Author_Institution :
Dept. of Electron. & Electr. Eng., Indian Inst. of Technol. Guwahati, Guwahati, India
fDate :
Feb. 27 2015-March 1 2015
Abstract :
This work explores the use of Empirical Mode Decomposition (EMD) for discriminating speech regions from music in audio recordings. The different frequency scales or Intrinsic Mode Functions (IMFs) obtained from EMD of the audio signal are found to contain discriminatory evidence for distinguishing the speech regions from the music regions of the audio signal. Different statistical measures like mean, absolute mean, variance, skewness and kurtosis are computed from the various IMFs and investigated for speech vs music discrimination.

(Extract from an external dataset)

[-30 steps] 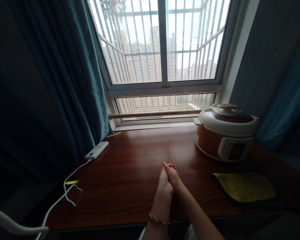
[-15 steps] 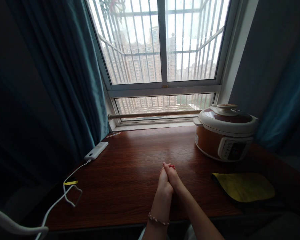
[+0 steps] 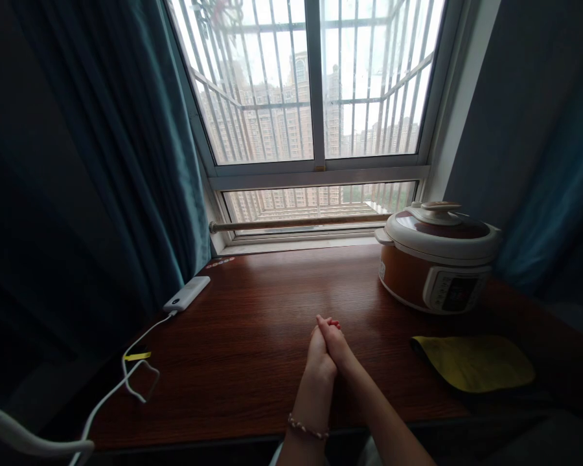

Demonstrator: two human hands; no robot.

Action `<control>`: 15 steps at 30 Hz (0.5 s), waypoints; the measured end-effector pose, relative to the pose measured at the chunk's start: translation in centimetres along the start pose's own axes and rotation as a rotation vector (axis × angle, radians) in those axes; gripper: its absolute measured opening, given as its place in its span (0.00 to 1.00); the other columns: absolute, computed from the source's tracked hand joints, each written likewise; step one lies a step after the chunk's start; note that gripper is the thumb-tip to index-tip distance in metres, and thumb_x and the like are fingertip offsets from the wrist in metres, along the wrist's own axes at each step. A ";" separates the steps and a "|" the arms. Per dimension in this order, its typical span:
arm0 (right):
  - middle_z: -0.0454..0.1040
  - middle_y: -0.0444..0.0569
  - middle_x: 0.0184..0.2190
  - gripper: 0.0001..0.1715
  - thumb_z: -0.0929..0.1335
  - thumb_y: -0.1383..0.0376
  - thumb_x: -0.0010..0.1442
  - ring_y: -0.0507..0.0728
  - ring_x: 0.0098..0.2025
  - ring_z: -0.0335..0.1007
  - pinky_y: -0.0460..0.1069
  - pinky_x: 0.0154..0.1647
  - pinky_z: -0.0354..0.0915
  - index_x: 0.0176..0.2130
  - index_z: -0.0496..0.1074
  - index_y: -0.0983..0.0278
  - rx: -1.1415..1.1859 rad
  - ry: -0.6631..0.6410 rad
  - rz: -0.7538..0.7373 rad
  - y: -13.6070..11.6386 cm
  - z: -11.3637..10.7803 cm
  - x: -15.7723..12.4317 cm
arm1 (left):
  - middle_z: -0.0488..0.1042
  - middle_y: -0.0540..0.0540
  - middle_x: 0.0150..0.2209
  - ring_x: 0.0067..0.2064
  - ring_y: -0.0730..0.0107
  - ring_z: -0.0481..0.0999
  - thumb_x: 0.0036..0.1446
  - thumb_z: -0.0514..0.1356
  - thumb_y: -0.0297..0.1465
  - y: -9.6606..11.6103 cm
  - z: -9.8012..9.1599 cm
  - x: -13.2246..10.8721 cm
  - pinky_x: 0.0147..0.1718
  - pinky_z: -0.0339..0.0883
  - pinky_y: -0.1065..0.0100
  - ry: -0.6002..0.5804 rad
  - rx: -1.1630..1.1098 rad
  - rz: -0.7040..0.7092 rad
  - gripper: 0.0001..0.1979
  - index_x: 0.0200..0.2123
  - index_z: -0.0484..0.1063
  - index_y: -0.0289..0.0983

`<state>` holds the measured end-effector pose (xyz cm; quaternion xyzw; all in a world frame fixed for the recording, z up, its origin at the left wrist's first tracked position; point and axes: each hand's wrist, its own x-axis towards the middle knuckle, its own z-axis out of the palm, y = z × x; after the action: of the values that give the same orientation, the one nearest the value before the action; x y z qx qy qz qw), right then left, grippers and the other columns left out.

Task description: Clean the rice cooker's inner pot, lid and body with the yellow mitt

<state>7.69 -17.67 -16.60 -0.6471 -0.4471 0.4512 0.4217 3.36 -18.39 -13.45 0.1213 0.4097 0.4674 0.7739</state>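
My left hand (image 3: 318,350) and my right hand (image 3: 337,344) are clasped together over the dark red-brown wooden table (image 3: 243,336), near its front middle. Their fingers are closed around each other, and no object shows between them. Part of the left fingers is hidden by the right hand. A braided bracelet (image 3: 308,427) circles my left wrist. To the right of the hands, a folded yellow cloth or pouch (image 3: 476,364) with a dark edge lies flat on the table.
An orange-and-white electric pressure cooker (image 3: 437,259) stands at the back right. On the left, a white power bank (image 3: 188,294) has a white cable (image 3: 101,398) with a yellow tag (image 3: 137,356). A barred window (image 3: 315,97), a horizontal rod (image 3: 301,223) and a blue curtain (image 3: 150,162) border the table.
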 end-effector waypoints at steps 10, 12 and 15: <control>0.76 0.53 0.30 0.40 0.54 0.39 0.55 0.60 0.40 0.72 0.51 0.48 0.60 0.33 0.76 0.67 -0.002 -0.004 -0.003 -0.1 0.0 -0.1 | 0.69 0.50 0.19 0.19 0.75 0.68 0.49 0.63 0.33 0.0 0.0 -0.1 0.21 0.64 0.72 0.007 0.012 -0.018 0.11 0.20 0.67 0.33; 0.76 0.54 0.30 0.41 0.54 0.38 0.55 0.61 0.40 0.72 0.51 0.48 0.60 0.33 0.76 0.67 -0.001 -0.006 -0.006 -0.2 0.0 -0.2 | 0.69 0.50 0.19 0.19 0.75 0.68 0.49 0.63 0.32 0.1 0.1 -0.1 0.21 0.64 0.72 0.007 0.012 -0.017 0.11 0.20 0.67 0.33; 0.76 0.54 0.29 0.41 0.53 0.38 0.55 0.61 0.41 0.72 0.51 0.48 0.61 0.33 0.75 0.66 -0.003 -0.011 -0.015 -0.2 -0.1 -0.2 | 0.69 0.49 0.19 0.19 0.75 0.68 0.50 0.62 0.31 0.1 0.1 -0.2 0.21 0.64 0.73 0.007 0.010 -0.014 0.10 0.20 0.68 0.33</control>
<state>7.70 -17.85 -16.33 -0.6418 -0.4549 0.4509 0.4217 3.33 -18.51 -13.20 0.1207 0.4159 0.4604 0.7750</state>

These features on being used for classification using classifiers like Support Vector Machines (SVMs) and k-Nearest Neighbour (k-NN) on the Scheirer and Slaney database gives the best overall classification accuracy of 90.83% for the SVMs and 85.33% for the k-NN.
Keywords :
audio signal processing; music; speech processing; support vector machines; EMD analysis tool; SVM algorithm; Slaney database; audio recordings; empirical mode decomposition; intrinsic mode functions; k-nearest neighbour; speech regions discrimination; speech vs music discrimination; statistical measures; support vector machines; Databases; Empirical mode decomposition; Feature extraction; Multiple signal classification; Speech; Speech processing; Support vector machines; EMD; IMF; music; speech;
Conference_Titel :
Communications (NCC), 2015 Twenty First National Conference on
Conference_Location :
Mumbai
DOI :
10.1109/NCC.2015.7084865